The sale of Crane Bank to DFCU Bank still continues to haunt the Bank of Uganda (BOU).
The latest is that Speaker of Parliament Rebecca Kadaga insists that the Auditor General (AG) must by all ways launch a special audit into BOU over the sale of Crane Bank and other six commercial banks.
In the letter dated May 10, 2018 and addressed to the Auditor General John F.S Muwanga, Kadaga urges that BOU has never produced any report concerning the sale of defunct banks such as Teefe Bank, Greenland Bank, International Credit Bank, Cooperative Bank, National Bank of Commerce, Global Trust Bank and Crane Bank.
Speaker Kadaga is concerned that the Auditor General Muwanga has taken long to launch investigations into BOU as requested by the Committee on Commissions, Statutory Authorities and State Enterprises (COSASE). The committee members accuse BOU of not producing any report as regards the sale of the banks.
“The request from the Committee on Commissions, Statutory Authorities and State Enterprises (COSASE) is premised on the finding by that committee that there has never been any report by the Bank of Uganda on the defunct banks,” Kadaga says in the letter.
The Speaker has copied the letter to BOU Governor Emmanuel Tumusiime-Mutebile, the Solicitor General- Francis Atoke, the Chairperson COSASE-Abdu Katuntu and the Deputy Speaker of Parliament Jacob Oulanyah.
Kadaga said the earlier motion that was deferred by the Deputy Speaker Jacob Oulanya has nothing to do with the request by the COSASE Committee that the AG launches a special audit into the sale of the affected commercial banks by BOU. “This request by the committee is, in opinion, clearly distinguishable from the Rt. Hon. Deputy Speaker’s directive about the motion which was intended to be discussed,” she says in the letter.
Kadaga further tells the AG that the audit his office was directed to conduct has nothing to do with Bank of Uganda roles in the supervision of Financial Institutions. “Audits are processes directed by the Constitution. I don’t believe that there is any public institution created by law in Uganda that is not subject to audit,” she says.
The Speaker in her letter faults BOU for consulting the Solicitor General on that matter, saying that any institution that needs a clarification on a decision of parliament must consult with the Office of the Speaker.
“Therefore in response to your request for guidance, you should proceed with the audit as directed and submit your report to my office as is required by law,” Kadaga cocludes.

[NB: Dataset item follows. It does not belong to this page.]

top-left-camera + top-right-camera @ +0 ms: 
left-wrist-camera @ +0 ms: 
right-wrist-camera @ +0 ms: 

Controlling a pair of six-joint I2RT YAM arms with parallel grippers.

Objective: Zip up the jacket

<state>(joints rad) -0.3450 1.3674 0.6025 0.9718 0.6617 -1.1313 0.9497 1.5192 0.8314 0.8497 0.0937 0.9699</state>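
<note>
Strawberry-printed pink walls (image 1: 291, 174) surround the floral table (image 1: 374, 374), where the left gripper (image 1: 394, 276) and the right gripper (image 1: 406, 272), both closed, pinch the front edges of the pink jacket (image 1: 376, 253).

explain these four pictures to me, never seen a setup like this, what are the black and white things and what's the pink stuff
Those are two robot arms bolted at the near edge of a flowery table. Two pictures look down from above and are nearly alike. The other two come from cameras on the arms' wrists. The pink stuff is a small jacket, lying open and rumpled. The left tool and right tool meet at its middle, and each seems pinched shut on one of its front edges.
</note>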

Meanwhile Members of Parliament have quashed attempts by the Deputy Governor Bank of Uganda, Dr. Louis Kasekende, to obstruct a forensic audit by the AG into the Central Bank’s role in the closure of commercial banks.

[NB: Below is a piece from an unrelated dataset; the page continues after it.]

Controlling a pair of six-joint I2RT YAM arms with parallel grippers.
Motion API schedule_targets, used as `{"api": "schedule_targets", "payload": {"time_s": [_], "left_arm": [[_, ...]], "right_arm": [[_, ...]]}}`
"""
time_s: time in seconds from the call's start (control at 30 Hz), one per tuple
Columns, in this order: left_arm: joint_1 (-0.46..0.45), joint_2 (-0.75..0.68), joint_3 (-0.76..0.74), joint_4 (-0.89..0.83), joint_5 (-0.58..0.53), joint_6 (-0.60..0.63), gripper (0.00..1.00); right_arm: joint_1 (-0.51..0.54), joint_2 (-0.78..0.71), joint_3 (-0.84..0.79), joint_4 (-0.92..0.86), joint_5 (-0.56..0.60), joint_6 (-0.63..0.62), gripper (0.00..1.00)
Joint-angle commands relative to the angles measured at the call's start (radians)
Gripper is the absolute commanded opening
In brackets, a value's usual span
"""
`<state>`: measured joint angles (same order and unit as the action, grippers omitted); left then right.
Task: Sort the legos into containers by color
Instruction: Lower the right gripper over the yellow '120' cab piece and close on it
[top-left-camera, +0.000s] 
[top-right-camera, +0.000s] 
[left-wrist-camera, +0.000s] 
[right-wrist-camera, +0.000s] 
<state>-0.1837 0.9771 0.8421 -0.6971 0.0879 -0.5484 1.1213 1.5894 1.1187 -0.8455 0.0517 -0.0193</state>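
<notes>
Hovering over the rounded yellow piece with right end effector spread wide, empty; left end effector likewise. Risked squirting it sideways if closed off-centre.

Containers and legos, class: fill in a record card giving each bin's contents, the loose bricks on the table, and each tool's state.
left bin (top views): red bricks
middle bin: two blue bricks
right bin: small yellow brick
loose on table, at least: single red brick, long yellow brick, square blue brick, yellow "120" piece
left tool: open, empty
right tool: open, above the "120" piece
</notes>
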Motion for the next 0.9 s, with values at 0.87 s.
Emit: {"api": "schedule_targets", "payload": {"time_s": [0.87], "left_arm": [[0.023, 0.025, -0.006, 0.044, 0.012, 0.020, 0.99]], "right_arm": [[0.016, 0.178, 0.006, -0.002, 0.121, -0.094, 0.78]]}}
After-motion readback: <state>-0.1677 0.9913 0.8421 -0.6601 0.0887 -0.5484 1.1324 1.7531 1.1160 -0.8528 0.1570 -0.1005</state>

On April 19, 2018, Kasekende wrote to the AG stating that an investigative audit into BOU would go against the sub-judice rule as the case between Crane Bank and BOU is court.

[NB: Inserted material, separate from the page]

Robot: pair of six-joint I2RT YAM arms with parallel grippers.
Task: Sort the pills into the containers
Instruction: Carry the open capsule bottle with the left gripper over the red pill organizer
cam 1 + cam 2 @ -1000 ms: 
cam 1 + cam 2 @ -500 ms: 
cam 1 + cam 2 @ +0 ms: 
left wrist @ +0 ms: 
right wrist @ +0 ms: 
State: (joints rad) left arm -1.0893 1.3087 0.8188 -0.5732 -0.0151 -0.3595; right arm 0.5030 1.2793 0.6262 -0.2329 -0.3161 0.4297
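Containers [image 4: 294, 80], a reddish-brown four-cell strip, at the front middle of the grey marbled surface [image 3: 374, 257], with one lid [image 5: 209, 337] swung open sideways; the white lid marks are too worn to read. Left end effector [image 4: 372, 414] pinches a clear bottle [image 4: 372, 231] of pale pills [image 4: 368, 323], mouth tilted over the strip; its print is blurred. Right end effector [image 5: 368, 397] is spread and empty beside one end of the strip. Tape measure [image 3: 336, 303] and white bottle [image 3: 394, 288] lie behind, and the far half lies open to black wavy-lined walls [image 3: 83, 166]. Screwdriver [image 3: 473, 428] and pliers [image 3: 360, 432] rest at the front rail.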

The Solicitor General, Atoke, on May 2, 2018 affirmed Kasekende’s letter, concurring with Kasekende that an investigation into the sale of Crane Bank would offend the subjudice rule and therefore told BOU not to cooperate with the AG or parliament.
But Budadiri West MP Nandala Mafabi, the lead petitioner for an audit into BOU, has attacked Kasekende accusing him of attempting to protect what he referred to as a mafia at the BOU. He said yesterday that the AG must continue with the BOU investigations process to bring out the rot in its operations.
Mafabi said that in neighbouring Tanzania, Bank of Tanzania was audited by that country’s Auditor General which and grand theft. Mafabi said BoU should account for all the closed banks.
Mafabi wants the audit to focus on the conduct of Ms Justine Bagyenda, the former director of commercial banks supervision at the bank and other officials who were charged with the responsibility of carrying out routine supervision of Crane Bank.
Meanwhile the Shadow Attorney General, Wilfred Niwagaba MP-Ndorwa East, said BOU cannot stop such an inquiry if the Speaker rules that it does not offend the law on sub-judice.
“It is the Speaker to decide that this matter is subjudice or not, he said adding that the essence of the subjudice rule is not to prejudice a matter that is pending in court.
“Parliament is talking about an investigation to do with a forensic audit. How does a forensic audit affect the current proceedings between BoU and Crane Bank?” Niwagaba asked.
On the other hand, MP Abdu Katuntu, also has insisted that BoU, must provide documentation relating to the closure of Crane Bank.
“Entities being audited do not have the liberty to choose what should be audited. The arguments being raised by the bank of subjudice do not apply to auditing,” Mr Katuntu wrote to the Auditor General and BoU.
Source within BoU say the main reason why Kasekende is trying to reject an investigation into the collapse of these banks especially Crane Bank is that him and Justice Bagyenda, the sacked Executive Director in charge of Supervision is because they two oversaw the collapse as Kasekende supervised Bagyenda and the two knew everything together.